Illustrated by Gabriela Alford.
So, you were inspired by one of Beyoncé's many amazing dances, huh? Maybe you turned to one of the thousands of relevant YouTube tutorials or perhaps even tried out a Beyoncé-themed workout class. Is this all a silly waste of your time? Or will you actually gain any semblance of Bey-quality moves? New research investigating the most effective ways to learn a dance sequence suggests: There is hope.
In the small study, published recently in the journal Cognitive Processing and presented at the conference of the German Society for Cognitive Science, researchers tried out different teaching methods on 18 dance students and monitored their progress with a high-tech motion-capture system.
First, the students were presented with two new dance sequences: one via a demonstration video (which they watched five times) and the other through listening to audio descriptions five times. Shortly after that, the participants' attempts to perform the dances were recorded. Next, the students were shown the other learning demonstration, this time twice. Again, the participants' performances were recorded. Then, 10-13 days later, 13 of the students showed up for a surprise retention test (video, in English and German, can be seen here).
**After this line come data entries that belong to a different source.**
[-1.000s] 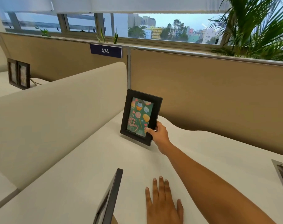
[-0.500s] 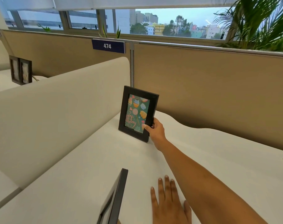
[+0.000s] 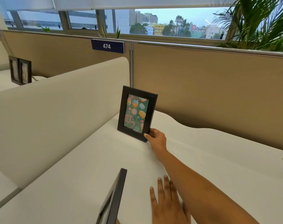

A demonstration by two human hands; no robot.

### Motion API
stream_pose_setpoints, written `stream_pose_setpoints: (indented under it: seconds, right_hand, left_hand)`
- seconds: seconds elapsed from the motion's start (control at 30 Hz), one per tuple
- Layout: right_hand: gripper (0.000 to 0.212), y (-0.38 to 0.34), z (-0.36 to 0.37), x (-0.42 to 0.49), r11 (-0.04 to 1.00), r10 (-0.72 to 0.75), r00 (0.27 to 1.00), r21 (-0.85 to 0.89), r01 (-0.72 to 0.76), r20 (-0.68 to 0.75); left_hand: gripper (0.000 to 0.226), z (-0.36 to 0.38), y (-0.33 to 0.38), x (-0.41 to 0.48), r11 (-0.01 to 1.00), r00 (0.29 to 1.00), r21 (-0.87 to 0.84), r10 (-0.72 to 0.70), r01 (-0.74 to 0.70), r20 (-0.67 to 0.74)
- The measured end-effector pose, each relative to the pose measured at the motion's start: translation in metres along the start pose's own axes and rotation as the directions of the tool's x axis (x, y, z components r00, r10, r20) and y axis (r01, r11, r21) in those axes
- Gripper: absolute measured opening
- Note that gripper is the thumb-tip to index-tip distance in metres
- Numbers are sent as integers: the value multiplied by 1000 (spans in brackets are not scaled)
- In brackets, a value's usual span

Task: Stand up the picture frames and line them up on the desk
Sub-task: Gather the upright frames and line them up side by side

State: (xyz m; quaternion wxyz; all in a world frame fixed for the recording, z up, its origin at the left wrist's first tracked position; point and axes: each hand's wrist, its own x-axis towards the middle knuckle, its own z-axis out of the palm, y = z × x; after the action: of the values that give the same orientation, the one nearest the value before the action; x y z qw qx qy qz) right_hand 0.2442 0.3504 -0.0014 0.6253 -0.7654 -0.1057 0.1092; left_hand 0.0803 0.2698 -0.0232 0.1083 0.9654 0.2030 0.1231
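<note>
An open-plan office is shown. A white table (image 3: 92, 159) is enclosed by a tan fabric partition (image 3: 210, 88) behind it and a cream divider screen (image 3: 53, 113) to its left. A blue number plate reading 474 (image 3: 107, 46) is fixed on the partition's top rail. Beyond the partition, a window strip (image 3: 153, 23) and a potted palm (image 3: 257, 25) are seen; a neighbouring workstation (image 3: 1, 81) lies left of the divider.

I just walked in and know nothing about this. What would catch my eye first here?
First, the black picture frame with a colourful birthday card, standing near the far end of the white desk, its lower right corner held by the right hand. Nearer, the left hand lies flat on the desk beside a second frame seen edge-on. Behind, a blue sign reading 474 sits on the tan partition.
</note>
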Motion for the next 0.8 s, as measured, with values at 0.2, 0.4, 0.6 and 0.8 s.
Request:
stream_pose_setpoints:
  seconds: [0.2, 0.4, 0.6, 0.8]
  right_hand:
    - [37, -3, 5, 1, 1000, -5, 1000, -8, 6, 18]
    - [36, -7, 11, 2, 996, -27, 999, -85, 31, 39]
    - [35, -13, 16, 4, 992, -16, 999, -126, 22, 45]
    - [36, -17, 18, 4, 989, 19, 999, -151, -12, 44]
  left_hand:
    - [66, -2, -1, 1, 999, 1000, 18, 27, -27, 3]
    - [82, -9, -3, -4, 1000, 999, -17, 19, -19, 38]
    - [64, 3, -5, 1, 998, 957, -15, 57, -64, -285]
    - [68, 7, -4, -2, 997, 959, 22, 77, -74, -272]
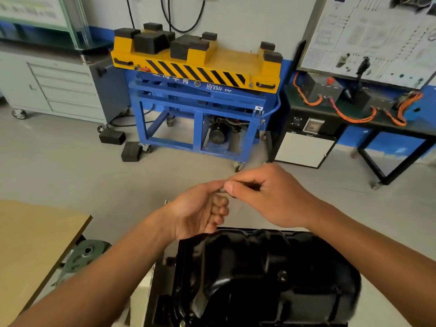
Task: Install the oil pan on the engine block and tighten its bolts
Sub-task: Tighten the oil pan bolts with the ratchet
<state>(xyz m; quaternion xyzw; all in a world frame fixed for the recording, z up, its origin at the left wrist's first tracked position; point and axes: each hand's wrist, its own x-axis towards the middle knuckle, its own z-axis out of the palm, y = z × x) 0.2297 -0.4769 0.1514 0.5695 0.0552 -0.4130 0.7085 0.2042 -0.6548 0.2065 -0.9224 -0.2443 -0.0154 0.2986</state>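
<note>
A glossy black oil pan (259, 277) lies low in the middle of the view, on top of the engine block, which it mostly hides. Both my hands meet in the air just beyond its far edge. My left hand (200, 211) is curled, palm toward me, with its fingers folded. My right hand (266, 194) pinches a small metal part (222, 190), apparently a bolt, between thumb and forefinger right at the left hand's fingertips. Whether my left hand holds more bolts is hidden by its fingers.
A tan tabletop (35, 246) sits at the lower left, with a green round part (85, 256) beside it. Across the grey floor stand a blue and yellow lift cart (195, 90), a grey drawer cabinet (61, 86) and a black bench with orange cables (354, 109).
</note>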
Results showed that when the students were working with only one demonstration mode, the visual information helped them reproduce the dances more accurately than the audio (duh). But, they did better after having both visual and auditory information than when working with just one or the other. When the performances were rated on "artistic quality," however, having only one type of demonstration (either audio or visual) was equally effective as having both. Considering that we tend to think of dance as a visual medium, this is kind of surprising.
So, if you're going for straight-up accuracy, go ahead and watch that video a hundred times. But, if you're simply trying to capture the "artistic" spirit of Bey's movements, there doesn't seem to be a wrong way to go about it. Confidence, it appears, is your keyword. As it should be.